Work item>
Give the listing again, word for word, and let no picture into it.

Collected data: Begin

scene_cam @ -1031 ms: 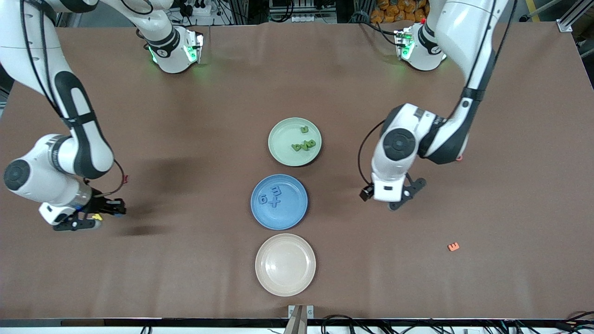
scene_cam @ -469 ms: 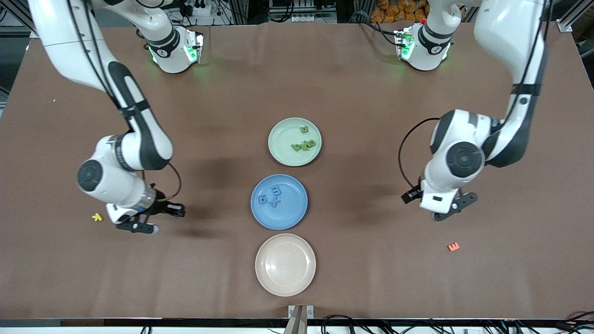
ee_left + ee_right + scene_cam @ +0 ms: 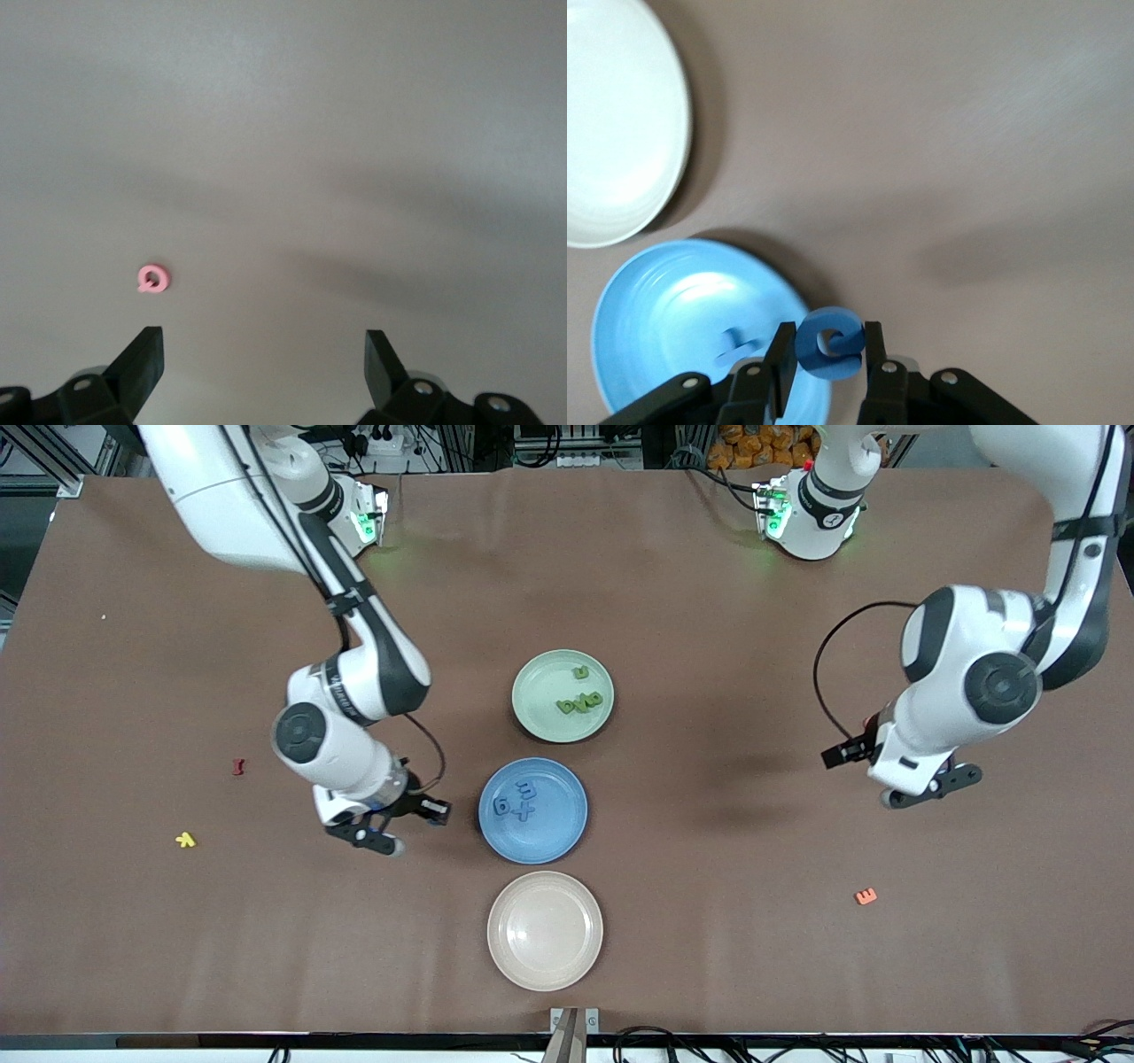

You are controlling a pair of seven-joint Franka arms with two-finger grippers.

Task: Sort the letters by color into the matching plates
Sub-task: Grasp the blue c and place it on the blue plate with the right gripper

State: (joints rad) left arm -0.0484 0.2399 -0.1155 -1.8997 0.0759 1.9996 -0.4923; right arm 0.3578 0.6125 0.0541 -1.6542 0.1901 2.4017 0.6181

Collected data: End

Exercise output>
scene_cam @ -1031 ms: 
scene_cam @ -469 ms: 
ee_left + ee_right + scene_cam @ +0 ms: 

You are controlling a pair of seven-joint Franka arms with two-finger grippers.

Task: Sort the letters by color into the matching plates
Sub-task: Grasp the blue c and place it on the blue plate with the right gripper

State: (joints rad) left arm -0.0484 0.2399 -0.1155 -1.8997 0.0759 1.9996 -0.4923; right arm 0.3578 0.6125 0.0541 -1.6542 0.1901 2.4017 0.6181

This concludes the response to the exercise.